Bootstrapping: We used this to compute the confidence interval of the cross-validated score. This was possible because our cross-validation runs yielded a statistical distribution of scores. If (and this is important!) our cross-validated scores were normally distributed, then the 95% confidence interval of the cross-validated score would be given by the formula ˉx±(σˉx×1.96), where σˉx is the standard error:
σˉx=σ√nHowever, as we saw, some of our distributions are not normally distributed, and the confidence interval formula does not hold. Generally, the confidence interval narrows as more samples are included in the average. Finding the 95% confidence interval for our statistical averages lets us assess which of our scores are statistically different from one another.

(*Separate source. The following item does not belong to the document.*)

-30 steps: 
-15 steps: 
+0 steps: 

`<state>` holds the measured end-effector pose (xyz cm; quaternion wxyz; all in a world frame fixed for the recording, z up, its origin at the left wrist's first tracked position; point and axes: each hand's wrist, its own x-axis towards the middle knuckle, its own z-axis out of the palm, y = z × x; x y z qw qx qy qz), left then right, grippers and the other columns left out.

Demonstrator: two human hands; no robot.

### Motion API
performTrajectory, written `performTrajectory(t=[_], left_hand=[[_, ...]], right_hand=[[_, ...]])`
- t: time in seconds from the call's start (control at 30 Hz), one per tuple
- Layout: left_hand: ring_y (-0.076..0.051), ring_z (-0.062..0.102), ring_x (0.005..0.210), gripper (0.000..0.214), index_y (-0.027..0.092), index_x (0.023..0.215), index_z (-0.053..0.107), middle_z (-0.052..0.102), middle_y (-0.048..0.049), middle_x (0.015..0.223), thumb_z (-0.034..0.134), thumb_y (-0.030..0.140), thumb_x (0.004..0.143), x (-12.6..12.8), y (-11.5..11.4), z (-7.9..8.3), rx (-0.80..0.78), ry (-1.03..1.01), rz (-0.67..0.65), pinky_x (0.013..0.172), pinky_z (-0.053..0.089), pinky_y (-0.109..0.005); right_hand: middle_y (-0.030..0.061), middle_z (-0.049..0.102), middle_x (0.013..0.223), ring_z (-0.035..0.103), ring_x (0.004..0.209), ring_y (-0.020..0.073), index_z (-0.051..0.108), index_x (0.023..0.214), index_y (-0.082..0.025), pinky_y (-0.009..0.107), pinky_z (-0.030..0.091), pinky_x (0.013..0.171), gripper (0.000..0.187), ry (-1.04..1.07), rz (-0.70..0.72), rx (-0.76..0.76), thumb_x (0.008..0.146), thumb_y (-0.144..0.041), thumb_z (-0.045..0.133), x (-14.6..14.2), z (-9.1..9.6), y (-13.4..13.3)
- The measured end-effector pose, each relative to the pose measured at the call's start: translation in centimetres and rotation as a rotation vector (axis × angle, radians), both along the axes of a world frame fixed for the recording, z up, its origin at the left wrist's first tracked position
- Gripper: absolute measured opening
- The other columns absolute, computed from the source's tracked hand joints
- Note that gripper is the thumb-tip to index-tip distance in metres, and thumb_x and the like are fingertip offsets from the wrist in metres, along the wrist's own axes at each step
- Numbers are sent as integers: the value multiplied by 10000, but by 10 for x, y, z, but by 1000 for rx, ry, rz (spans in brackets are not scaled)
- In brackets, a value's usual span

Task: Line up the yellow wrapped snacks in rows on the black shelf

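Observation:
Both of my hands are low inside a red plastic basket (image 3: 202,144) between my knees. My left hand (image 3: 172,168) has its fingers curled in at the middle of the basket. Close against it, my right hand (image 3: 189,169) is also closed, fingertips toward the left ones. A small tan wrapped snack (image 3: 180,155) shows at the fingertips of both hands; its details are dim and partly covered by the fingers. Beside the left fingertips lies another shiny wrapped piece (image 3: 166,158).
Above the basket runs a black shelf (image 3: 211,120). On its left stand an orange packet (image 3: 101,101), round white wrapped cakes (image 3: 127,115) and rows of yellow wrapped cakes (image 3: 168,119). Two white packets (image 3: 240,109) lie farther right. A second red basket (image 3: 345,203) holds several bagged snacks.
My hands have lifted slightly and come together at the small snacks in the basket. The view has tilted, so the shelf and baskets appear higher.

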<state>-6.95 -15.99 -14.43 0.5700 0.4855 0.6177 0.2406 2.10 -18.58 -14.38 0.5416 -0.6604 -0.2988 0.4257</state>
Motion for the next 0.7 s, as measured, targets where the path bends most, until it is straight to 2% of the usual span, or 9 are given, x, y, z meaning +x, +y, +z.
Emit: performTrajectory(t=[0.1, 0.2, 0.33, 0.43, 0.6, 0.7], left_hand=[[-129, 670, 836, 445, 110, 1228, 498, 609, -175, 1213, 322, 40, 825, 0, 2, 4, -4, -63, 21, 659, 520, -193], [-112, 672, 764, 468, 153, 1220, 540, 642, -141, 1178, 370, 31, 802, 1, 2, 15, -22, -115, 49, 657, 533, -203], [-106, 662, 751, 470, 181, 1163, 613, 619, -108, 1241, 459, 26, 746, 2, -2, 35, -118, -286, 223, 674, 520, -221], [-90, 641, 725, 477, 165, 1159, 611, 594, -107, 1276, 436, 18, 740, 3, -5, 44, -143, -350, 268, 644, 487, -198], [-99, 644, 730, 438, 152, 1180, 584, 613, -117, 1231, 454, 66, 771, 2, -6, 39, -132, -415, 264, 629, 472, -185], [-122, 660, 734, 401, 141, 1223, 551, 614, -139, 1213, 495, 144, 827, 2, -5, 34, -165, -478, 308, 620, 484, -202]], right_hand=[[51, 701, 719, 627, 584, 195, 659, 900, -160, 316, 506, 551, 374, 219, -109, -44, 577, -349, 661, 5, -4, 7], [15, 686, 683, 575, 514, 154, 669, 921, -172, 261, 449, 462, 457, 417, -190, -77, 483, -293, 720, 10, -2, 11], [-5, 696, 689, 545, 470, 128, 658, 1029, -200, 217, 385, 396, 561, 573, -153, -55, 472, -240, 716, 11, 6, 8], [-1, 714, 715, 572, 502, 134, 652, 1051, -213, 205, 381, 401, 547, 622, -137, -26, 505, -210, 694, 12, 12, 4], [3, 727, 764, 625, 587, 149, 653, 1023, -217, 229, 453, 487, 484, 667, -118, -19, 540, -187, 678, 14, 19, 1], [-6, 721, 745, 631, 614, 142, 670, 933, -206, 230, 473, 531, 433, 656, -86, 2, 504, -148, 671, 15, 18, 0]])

There are two choices for what to use as the error bars when we visualize and report on the statistical distribution of the cross-validated scores:
Use the error bars to represent the overall spread of the cross-validation runs. To show this, you might set the limits of the error bars to be the upper and lower bounds for the middle 95% of the data. This does not require any bootstrapping.
Use the error bars to represent the overall accuracy of the cross-validated scores. To show this, you would compute a confidence interval for the cross-validated scores using bootstrapping.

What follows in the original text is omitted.